Week 13: 1-D Dynamic Programming

Pattern family: Dynamic Programming · Time budget: 14 hours · Prerequisites: Weeks 1 through 12 done, with recursion (Week 7), memoization with lru_cache, and bisect (Week 5) fresh. · Cold-revisit obligation: Course Schedule, Find Median from Data Stream.

Overview

Dynamic programming is one pattern with one disciplined recipe, not a bag of tricks. The whole idea: a problem has a small number of distinct subproblems, those subproblems overlap (the same one is needed many times), and the answer to a larger subproblem is built from a few smaller ones. When that is true, you compute each subproblem once, store it, and reuse it. The exponential blow-up of naive recursion collapses into a linear or quadratic table.

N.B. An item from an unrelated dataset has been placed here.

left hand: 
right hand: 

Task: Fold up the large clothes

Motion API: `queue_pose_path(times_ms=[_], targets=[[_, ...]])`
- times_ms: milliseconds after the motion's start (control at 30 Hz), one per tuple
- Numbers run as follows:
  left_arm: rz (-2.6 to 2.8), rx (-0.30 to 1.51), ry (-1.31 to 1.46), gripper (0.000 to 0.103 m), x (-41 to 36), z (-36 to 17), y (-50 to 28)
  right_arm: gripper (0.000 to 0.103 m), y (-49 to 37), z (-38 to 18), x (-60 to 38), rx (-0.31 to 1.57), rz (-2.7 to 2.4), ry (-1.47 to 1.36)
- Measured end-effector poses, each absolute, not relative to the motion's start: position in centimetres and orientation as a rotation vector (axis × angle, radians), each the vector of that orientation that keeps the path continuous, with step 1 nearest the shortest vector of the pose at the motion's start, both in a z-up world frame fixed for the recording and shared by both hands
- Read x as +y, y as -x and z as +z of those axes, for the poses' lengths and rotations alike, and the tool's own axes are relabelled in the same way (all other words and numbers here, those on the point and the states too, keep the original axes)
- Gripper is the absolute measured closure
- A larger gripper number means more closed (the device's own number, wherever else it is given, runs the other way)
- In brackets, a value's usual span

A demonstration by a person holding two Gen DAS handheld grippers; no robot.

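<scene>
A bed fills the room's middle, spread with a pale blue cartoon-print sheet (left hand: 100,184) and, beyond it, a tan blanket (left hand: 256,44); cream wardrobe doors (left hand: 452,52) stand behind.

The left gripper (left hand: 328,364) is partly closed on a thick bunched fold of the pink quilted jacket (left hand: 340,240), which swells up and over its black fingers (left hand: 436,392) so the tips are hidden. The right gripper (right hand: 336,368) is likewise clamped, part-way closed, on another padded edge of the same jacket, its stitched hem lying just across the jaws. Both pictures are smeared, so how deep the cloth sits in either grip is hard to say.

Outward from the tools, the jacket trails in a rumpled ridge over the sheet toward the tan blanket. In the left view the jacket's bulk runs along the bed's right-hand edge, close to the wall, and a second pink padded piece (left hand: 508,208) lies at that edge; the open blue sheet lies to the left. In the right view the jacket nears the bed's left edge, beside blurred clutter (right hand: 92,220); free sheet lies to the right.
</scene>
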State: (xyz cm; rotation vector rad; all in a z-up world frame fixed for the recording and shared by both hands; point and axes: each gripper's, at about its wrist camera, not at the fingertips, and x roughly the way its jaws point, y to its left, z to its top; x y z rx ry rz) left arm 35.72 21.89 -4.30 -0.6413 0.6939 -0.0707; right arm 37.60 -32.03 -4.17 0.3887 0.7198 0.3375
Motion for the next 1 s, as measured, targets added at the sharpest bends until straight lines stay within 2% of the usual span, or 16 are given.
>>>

The hard part is not the code; it is naming the state. Once you can say in one sentence “dp[i] is the answer for the prefix ending at i” (or “the fewest coins to make amount i”, or “the number of ways to reach step i”), the transition usually writes itself, and the complexity follows from the size of the table times the cost per cell. Most of this week is training the move that fires before any code: catch the words “number of ways”, “longest / shortest ending at i”, or “minimum cost to reach state X”, and reach for a dp array.

flowchart TD
    Q["Read the problem"] --> A{"Are there overlapping<br/>subproblems, and does the<br/>answer for one state build<br/>from a few smaller states?"}
    A -->|yes| B{"Can I name the state<br/>as one index: dp[i]?"}
    A -->|no| G["Probably greedy, a single pass,<br/>or a different pattern.<br/>Keep reading the cues."]
    B -->|"yes, one index"| H["1-D DP: define dp[i],<br/>the transition, the base case,<br/>the order, the answer cell."]
    B -->|"no, I need two indices"| W["That is 2-D DP (Week 14):<br/>dp[i][j]. Note it and move on."]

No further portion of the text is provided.